INPUT MATERIAL:

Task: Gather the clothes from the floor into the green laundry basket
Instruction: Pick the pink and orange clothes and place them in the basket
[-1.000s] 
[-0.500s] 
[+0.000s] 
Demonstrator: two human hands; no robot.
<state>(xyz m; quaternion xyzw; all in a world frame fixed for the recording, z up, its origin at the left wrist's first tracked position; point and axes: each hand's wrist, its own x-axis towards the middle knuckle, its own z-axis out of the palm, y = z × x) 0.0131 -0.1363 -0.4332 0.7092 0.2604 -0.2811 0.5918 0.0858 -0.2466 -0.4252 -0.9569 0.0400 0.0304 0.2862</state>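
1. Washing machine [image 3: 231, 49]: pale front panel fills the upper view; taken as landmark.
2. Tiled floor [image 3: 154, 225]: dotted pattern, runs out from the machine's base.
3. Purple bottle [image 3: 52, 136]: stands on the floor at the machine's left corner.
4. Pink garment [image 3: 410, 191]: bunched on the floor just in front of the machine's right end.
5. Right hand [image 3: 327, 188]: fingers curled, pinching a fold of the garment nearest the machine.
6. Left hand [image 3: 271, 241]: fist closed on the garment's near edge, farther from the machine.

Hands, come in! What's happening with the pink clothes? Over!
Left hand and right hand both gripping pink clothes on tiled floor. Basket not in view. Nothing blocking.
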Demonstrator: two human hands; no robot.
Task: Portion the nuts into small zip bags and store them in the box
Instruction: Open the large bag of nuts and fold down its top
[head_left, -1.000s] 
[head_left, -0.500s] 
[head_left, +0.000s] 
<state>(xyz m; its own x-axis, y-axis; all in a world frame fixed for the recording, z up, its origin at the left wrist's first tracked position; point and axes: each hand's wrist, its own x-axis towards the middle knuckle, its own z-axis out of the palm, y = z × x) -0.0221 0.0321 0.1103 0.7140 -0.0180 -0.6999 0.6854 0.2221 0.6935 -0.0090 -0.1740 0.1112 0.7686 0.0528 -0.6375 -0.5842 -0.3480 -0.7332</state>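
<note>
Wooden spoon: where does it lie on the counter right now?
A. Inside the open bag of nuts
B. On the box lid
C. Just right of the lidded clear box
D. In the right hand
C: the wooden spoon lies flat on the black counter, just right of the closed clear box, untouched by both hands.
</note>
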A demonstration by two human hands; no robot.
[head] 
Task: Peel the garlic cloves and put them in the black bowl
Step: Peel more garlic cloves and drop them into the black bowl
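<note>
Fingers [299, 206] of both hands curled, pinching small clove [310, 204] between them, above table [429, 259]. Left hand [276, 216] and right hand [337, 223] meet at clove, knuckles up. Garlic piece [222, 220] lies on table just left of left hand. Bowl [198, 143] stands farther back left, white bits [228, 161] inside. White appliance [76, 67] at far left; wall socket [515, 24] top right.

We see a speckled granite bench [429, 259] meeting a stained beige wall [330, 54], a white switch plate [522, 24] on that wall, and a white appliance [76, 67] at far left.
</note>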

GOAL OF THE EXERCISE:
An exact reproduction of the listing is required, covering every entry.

ANSWER FOR THE TASK:
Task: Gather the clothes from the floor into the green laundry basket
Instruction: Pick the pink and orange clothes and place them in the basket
[-1.000s] 
[-0.500s] 
[+0.000s] 
Demonstrator: two human hands; no robot.
<state>(xyz m; quaternion xyzw; all in a world frame fixed for the recording, z up, its origin at the left wrist's first tracked position; point and axes: each hand's wrist, its own x-axis towards the middle knuckle, its own z-axis out of the palm, y = z × x) 0.0131 -0.1363 -0.4332 0.7092 0.2604 -0.2811 0.5918 0.0858 -0.2466 -0.4252 -0.9569 0.0400 0.0304 0.2862</state>
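1. Washing machine [image 3: 231, 49]: pale front panel fills the upper view; taken as landmark.
2. Tiled floor [image 3: 154, 225]: dotted pattern, runs out from the machine's base.
3. Purple bottle [image 3: 52, 136]: stands on the floor at the machine's left corner.
4. Pink garment [image 3: 410, 191]: bunched on the floor just in front of the machine's right end.
5. Right hand [image 3: 327, 188]: fingers curled, pinching a fold of the garment nearest the machine.
6. Left hand [image 3: 271, 241]: fist closed on the garment's near edge, farther from the machine.

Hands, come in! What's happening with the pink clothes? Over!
Left hand and right hand both gripping pink clothes on tiled floor. Basket not in view. Nothing blocking.
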Demonstrator: two human hands; no robot.
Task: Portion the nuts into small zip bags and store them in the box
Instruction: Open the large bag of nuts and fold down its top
[head_left, -1.000s] 
[head_left, -0.500s] 
[head_left, +0.000s] 
<state>(xyz m; its own x-axis, y-axis; all in a world frame fixed for the recording, z up, its origin at the left wrist's first tracked position; point and axes: each hand's wrist, its own x-axis towards the middle knuckle, its own z-axis out of the palm, y = z × x) -0.0221 0.0321 0.1103 0.7140 -0.0180 -0.6999 0.6854 0.2221 0.6935 -0.0090 -0.1740 0.1112 0.7686 0.0528 -0.6375 -0.5842 -0.3480 -0.7332</state>
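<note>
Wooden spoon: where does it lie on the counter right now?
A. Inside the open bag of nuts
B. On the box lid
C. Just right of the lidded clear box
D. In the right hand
C: the wooden spoon lies flat on the black counter, just right of the closed clear box, untouched by both hands.
</note>
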A demonstration by two human hands; no robot.
[head] 
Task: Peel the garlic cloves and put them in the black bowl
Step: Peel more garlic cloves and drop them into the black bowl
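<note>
Fingers [299, 206] of both hands curled, pinching small clove [310, 204] between them, above table [429, 259]. Left hand [276, 216] and right hand [337, 223] meet at clove, knuckles up. Garlic piece [222, 220] lies on table just left of left hand. Bowl [198, 143] stands farther back left, white bits [228, 161] inside. White appliance [76, 67] at far left; wall socket [515, 24] top right.

We see a speckled granite bench [429, 259] meeting a stained beige wall [330, 54], a white switch plate [522, 24] on that wall, and a white appliance [76, 67] at far left.
</note>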

Work on the answer has been completed.